Given entries >>
----

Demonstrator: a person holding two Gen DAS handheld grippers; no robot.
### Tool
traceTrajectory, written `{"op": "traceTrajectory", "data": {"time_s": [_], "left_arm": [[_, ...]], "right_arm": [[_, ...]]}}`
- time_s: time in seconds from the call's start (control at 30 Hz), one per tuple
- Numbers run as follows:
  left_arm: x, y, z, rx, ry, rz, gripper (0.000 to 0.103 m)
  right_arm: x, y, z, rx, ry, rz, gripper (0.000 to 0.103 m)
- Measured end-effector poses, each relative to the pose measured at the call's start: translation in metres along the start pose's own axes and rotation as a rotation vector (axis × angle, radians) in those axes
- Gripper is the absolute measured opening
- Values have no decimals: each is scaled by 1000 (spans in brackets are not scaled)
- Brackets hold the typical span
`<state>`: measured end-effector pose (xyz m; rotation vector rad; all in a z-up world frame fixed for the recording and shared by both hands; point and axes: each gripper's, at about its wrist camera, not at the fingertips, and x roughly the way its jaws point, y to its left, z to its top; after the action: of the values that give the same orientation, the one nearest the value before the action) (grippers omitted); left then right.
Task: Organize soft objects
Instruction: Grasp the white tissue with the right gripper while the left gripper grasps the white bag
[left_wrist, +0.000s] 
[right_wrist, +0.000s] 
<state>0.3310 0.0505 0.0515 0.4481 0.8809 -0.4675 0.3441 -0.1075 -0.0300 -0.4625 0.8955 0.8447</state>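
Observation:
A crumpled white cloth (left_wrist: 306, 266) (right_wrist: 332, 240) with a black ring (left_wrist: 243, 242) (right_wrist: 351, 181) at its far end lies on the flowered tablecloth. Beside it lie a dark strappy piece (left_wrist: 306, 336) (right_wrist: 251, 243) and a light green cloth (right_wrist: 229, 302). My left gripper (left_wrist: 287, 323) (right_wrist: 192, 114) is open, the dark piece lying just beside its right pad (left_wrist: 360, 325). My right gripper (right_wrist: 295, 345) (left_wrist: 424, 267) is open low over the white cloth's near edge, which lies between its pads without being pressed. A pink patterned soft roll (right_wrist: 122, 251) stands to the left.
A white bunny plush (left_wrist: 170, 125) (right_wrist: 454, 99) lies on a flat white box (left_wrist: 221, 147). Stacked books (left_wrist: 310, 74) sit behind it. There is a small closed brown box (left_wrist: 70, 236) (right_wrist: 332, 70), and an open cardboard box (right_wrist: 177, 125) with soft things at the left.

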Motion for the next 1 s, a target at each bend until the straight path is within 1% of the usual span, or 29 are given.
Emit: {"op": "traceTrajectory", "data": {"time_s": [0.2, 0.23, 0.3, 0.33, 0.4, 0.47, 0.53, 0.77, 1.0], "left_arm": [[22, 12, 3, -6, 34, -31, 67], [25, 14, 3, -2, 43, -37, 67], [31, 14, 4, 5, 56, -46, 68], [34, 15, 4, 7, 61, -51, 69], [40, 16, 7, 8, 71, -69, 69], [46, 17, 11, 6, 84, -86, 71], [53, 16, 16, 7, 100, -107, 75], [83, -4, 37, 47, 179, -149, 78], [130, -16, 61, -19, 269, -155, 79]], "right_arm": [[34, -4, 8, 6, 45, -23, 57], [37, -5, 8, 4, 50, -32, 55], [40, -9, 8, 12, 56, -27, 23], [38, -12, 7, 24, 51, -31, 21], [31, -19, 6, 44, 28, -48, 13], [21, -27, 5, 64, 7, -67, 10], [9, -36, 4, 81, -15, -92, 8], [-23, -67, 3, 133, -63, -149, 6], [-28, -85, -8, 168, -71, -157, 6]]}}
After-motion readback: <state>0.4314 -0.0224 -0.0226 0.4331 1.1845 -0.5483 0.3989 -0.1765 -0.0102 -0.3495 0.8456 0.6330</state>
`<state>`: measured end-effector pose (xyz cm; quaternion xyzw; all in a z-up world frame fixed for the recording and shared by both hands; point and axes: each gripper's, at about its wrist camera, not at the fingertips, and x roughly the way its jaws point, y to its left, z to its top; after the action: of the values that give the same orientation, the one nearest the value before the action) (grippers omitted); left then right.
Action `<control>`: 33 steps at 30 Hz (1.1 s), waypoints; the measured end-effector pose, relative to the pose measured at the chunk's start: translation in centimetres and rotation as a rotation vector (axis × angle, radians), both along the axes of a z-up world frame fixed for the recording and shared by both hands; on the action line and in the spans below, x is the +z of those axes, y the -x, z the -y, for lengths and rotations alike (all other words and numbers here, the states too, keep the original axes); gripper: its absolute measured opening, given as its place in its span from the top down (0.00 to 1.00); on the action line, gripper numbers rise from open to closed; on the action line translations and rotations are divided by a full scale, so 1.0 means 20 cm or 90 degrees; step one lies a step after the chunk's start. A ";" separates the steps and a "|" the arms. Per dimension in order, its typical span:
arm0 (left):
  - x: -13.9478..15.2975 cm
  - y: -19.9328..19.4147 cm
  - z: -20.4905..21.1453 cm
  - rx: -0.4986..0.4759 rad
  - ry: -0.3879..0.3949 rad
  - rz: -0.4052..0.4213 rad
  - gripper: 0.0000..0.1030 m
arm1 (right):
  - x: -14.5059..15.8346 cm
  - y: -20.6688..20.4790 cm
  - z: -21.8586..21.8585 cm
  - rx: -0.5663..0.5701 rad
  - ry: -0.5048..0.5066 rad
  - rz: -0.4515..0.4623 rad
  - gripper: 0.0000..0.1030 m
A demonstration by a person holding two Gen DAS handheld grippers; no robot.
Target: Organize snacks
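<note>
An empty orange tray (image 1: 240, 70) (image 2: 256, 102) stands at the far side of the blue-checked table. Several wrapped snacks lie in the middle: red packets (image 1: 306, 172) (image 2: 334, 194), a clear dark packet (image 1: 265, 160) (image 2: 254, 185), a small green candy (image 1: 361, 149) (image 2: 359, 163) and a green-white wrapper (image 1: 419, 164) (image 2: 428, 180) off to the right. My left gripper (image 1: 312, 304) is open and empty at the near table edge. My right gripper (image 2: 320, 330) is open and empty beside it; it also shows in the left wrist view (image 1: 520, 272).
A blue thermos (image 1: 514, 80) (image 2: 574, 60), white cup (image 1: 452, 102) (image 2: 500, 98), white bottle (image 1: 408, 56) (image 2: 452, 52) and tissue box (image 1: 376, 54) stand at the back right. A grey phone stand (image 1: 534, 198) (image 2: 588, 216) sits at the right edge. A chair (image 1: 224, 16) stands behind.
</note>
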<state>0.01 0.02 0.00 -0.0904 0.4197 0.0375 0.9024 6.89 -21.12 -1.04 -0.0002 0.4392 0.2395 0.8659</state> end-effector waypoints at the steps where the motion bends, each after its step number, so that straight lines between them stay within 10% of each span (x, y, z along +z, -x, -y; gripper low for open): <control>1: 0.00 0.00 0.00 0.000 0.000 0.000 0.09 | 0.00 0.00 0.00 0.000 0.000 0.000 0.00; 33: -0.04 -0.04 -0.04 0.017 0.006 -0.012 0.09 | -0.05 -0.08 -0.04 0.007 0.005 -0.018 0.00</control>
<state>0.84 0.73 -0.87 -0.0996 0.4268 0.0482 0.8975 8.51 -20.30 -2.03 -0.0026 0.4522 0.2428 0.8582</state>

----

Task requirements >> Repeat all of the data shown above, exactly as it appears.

Result below >>
Demonstrator: a person holding two Gen DAS handheld grippers; no robot.
### Tool
traceTrajectory, written `{"op": "traceTrajectory", "data": {"time_s": [_], "left_arm": [[_, ...]], "right_arm": [[_, ...]]}}`
- time_s: time in seconds from the call's start (control at 30 Hz), one per tuple
- Numbers run as follows:
  left_arm: x, y, z, rx, ry, rz, gripper (0.000 to 0.103 m)
  right_arm: x, y, z, rx, ry, rz, gripper (0.000 to 0.103 m)
- Measured end-effector poses, each relative to the pose measured at the call's start: translation in metres along the start pose's own axes and rotation as a rotation vector (axis × angle, radians) in those axes
- Gripper is the absolute measured opening
- Values have no decimals: each is scaled by 1000 (spans in brackets are not scaled)
- Brackets hold the typical span
`<state>`: measured end-effector pose (xyz m; rotation vector rad; all in a z-up world frame fixed for the recording and shared by both hands; point and axes: each gripper's, at about its wrist camera, not at the fingertips, and x roughly the way its jaws point, y to its left, z to its top; after the action: of the values that give the same orientation, the one nearest the value before the action) (grippers omitted); left then right.
Task: Organize soft objects
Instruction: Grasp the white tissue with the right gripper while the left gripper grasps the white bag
[left_wrist, +0.000s] 
[right_wrist, +0.000s] 
<state>0.3310 0.0505 0.0515 0.4481 0.8809 -0.4675 0.3441 -0.1075 -0.0300 -0.4625 0.8955 0.8447</state>
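Observation:
A crumpled white cloth (left_wrist: 306, 266) (right_wrist: 332, 240) with a black ring (left_wrist: 243, 242) (right_wrist: 351, 181) at its far end lies on the flowered tablecloth. Beside it lie a dark strappy piece (left_wrist: 306, 336) (right_wrist: 251, 243) and a light green cloth (right_wrist: 229, 302). My left gripper (left_wrist: 287, 323) (right_wrist: 192, 114) is open, the dark piece lying just beside its right pad (left_wrist: 360, 325). My right gripper (right_wrist: 295, 345) (left_wrist: 424, 267) is open low over the white cloth's near edge, which lies between its pads without being pressed. A pink patterned soft roll (right_wrist: 122, 251) stands to the left.
A white bunny plush (left_wrist: 170, 125) (right_wrist: 454, 99) lies on a flat white box (left_wrist: 221, 147). Stacked books (left_wrist: 310, 74) sit behind it. There is a small closed brown box (left_wrist: 70, 236) (right_wrist: 332, 70), and an open cardboard box (right_wrist: 177, 125) with soft things at the left.
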
Motion for the next 1 s, a target at each bend until the straight path is within 1% of the usual span, or 29 are given.
Emit: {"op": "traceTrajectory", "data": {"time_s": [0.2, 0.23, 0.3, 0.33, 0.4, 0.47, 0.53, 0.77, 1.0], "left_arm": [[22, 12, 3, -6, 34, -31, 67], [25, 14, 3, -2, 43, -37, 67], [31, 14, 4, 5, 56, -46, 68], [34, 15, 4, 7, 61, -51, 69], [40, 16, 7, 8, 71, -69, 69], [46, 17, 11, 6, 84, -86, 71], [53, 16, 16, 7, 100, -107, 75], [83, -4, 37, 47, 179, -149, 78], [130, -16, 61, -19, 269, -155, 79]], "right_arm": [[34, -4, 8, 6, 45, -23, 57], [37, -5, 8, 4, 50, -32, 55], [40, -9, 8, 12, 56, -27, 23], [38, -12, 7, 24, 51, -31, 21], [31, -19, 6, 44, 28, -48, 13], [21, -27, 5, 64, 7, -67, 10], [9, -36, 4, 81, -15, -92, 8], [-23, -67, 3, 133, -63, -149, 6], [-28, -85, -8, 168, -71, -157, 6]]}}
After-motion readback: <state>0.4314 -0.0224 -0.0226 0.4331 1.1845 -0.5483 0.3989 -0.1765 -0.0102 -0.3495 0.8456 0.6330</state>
`<state>`: measured end-effector pose (xyz cm; quaternion xyzw; all in a z-up world frame fixed for the recording and shared by both hands; point and axes: each gripper's, at about its wrist camera, not at the fingertips, and x roughly the way its jaws point, y to its left, z to its top; after the action: of the values that give the same orientation, the one nearest the value before the action) (grippers omitted); left then right.
Action `<control>`: 33 steps at 30 Hz (1.1 s), waypoints; the measured end-effector pose, relative to the pose measured at the chunk's start: translation in centimetres and rotation as a rotation vector (axis × angle, radians), both along the axes of a z-up world frame fixed for the recording and shared by both hands; on the action line and in the spans below, x is the +z of those axes, y the -x, z the -y, for lengths and rotations alike (all other words and numbers here, the states too, keep the original axes); gripper: its absolute measured opening, given as its place in its span from the top down (0.00 to 1.00); on the action line, gripper numbers rise from open to closed; on the action line translations and rotations are divided by a full scale, so 1.0 means 20 cm or 90 degrees; step one lies a step after the chunk's start. A ";" separates the steps and a "|" the arms. Per dimension in order, its typical span:
arm0 (left):
  - x: -13.9478..15.2975 cm
  - y: -19.9328..19.4147 cm
  - z: -20.4905..21.1453 cm
  - rx: -0.4986..0.4759 rad
  - ry: -0.3879..0.3949 rad
  - rz: -0.4052..0.4213 rad
  - gripper: 0.0000..0.1030 m
arm1 (right):
  - x: -14.5059..15.8346 cm
  - y: -20.6688..20.4790 cm
  - z: -21.8586..21.8585 cm
  - rx: -0.5663..0.5701 rad
  - ry: -0.5048..0.5066 rad
  - rz: -0.4515..0.4623 rad
  - gripper: 0.0000..0.1030 m
A demonstration by a person holding two Gen DAS handheld grippers; no robot.
Target: Organize snacks
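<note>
An empty orange tray (image 1: 240, 70) (image 2: 256, 102) stands at the far side of the blue-checked table. Several wrapped snacks lie in the middle: red packets (image 1: 306, 172) (image 2: 334, 194), a clear dark packet (image 1: 265, 160) (image 2: 254, 185), a small green candy (image 1: 361, 149) (image 2: 359, 163) and a green-white wrapper (image 1: 419, 164) (image 2: 428, 180) off to the right. My left gripper (image 1: 312, 304) is open and empty at the near table edge. My right gripper (image 2: 320, 330) is open and empty beside it; it also shows in the left wrist view (image 1: 520, 272).
A blue thermos (image 1: 514, 80) (image 2: 574, 60), white cup (image 1: 452, 102) (image 2: 500, 98), white bottle (image 1: 408, 56) (image 2: 452, 52) and tissue box (image 1: 376, 54) stand at the back right. A grey phone stand (image 1: 534, 198) (image 2: 588, 216) sits at the right edge. A chair (image 1: 224, 16) stands behind.
</note>
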<state>0.01 0.02 0.00 -0.0904 0.4197 0.0375 0.9024 6.89 -21.12 -1.04 -0.0002 0.4392 0.2395 0.8659</state> end-effector waypoints at the steps where the motion bends, each after its step number, so that straight lines between them stay within 10% of each span (x, y, z along +z, -x, -y; gripper low for open): <control>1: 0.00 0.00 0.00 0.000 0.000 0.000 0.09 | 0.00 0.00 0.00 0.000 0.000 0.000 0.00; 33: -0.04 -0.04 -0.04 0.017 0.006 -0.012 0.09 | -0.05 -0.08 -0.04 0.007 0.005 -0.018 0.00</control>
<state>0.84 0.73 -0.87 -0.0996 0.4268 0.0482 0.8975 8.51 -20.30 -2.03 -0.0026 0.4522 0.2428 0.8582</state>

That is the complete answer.